- _Work to complete_
Print only the lines below from the one with "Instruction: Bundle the" to the one with "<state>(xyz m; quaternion", both included, exactly as they stand. Leave pictures out.

- _Material for this task_
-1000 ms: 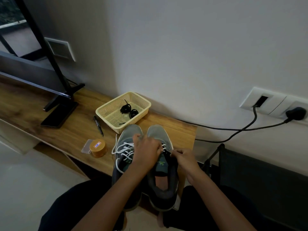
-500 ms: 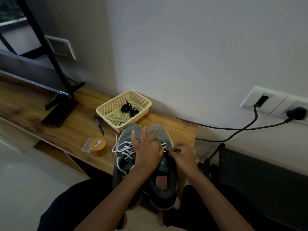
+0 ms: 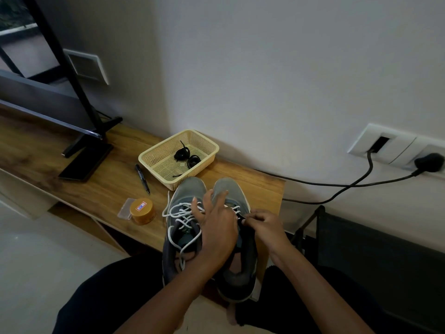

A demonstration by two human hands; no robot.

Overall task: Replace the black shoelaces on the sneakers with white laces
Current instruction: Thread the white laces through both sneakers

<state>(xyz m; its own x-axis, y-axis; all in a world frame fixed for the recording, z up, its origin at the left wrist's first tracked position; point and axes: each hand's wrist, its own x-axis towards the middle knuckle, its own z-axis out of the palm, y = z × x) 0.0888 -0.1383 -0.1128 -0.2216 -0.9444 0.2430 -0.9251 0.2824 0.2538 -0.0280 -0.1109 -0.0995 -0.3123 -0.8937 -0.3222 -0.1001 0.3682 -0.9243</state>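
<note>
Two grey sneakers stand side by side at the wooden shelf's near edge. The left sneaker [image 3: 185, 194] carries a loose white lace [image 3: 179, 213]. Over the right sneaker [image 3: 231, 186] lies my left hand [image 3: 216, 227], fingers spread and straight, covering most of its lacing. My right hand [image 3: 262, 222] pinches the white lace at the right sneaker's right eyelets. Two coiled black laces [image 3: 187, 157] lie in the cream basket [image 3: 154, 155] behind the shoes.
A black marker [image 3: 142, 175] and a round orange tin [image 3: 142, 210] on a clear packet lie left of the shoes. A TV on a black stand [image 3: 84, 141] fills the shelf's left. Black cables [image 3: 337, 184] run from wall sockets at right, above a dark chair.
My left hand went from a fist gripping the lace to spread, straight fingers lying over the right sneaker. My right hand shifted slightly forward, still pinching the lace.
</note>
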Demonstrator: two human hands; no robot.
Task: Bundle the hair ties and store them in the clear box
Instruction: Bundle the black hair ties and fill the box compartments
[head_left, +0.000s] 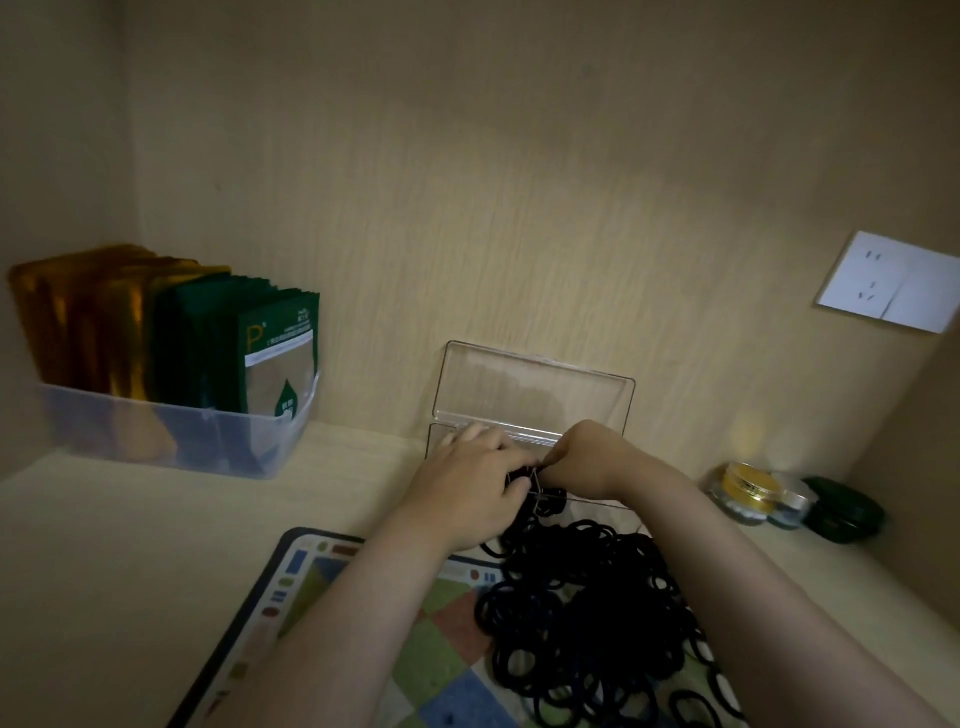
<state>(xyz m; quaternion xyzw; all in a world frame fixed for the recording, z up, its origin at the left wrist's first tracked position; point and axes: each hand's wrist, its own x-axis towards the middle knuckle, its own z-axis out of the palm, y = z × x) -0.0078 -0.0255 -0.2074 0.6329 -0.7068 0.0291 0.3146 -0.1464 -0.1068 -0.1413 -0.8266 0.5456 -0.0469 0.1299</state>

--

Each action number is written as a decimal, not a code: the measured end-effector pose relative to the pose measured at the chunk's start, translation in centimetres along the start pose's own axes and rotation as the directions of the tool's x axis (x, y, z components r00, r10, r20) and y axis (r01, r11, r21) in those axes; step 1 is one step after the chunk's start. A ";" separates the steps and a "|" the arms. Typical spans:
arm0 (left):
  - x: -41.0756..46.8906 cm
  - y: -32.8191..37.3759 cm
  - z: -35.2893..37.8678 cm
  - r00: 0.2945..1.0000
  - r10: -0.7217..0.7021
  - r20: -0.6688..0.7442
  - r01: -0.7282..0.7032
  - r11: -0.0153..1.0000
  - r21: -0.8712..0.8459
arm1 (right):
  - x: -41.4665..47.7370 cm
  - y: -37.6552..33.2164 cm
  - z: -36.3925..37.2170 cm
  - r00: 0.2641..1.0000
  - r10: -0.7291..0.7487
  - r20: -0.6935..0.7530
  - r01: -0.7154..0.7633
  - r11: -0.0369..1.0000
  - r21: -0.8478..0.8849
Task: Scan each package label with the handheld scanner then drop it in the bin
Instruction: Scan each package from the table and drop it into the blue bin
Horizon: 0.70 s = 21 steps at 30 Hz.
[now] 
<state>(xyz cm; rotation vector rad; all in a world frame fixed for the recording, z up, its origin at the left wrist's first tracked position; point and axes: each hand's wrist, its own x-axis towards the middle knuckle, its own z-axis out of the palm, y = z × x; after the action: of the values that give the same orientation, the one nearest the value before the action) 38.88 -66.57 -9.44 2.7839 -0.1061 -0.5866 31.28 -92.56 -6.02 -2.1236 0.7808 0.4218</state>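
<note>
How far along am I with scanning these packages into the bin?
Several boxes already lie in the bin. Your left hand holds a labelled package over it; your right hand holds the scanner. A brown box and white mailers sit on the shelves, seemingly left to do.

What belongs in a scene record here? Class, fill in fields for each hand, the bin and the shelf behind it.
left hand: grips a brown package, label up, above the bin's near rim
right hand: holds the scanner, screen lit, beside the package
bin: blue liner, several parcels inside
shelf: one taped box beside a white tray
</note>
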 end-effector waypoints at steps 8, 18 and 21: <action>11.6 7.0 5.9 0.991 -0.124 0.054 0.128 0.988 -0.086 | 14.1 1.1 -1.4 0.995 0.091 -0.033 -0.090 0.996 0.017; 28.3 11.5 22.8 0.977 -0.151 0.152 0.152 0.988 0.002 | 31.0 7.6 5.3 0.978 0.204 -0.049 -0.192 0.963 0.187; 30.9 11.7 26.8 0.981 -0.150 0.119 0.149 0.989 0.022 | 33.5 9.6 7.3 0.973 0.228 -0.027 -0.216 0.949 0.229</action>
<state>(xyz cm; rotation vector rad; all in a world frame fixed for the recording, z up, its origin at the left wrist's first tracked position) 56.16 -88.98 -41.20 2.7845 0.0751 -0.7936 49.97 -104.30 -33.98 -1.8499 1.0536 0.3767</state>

- _Result below_
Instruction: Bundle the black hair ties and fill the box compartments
[head_left, +0.000s] 
<state>(xyz m; quaternion xyzw; all in a world frame fixed for the recording, z up, its origin at the left wrist's first tracked position; point and axes: each hand's wrist, its own x-axis towards the middle knuckle, its own z-axis out of the palm, y = z × x) -0.0078 -0.0255 -0.2074 0.6329 -0.7068 0.0291 0.3146 -0.1464 -0.1068 -0.1413 -0.8266 0.5456 -0.0469 0.1299</state>

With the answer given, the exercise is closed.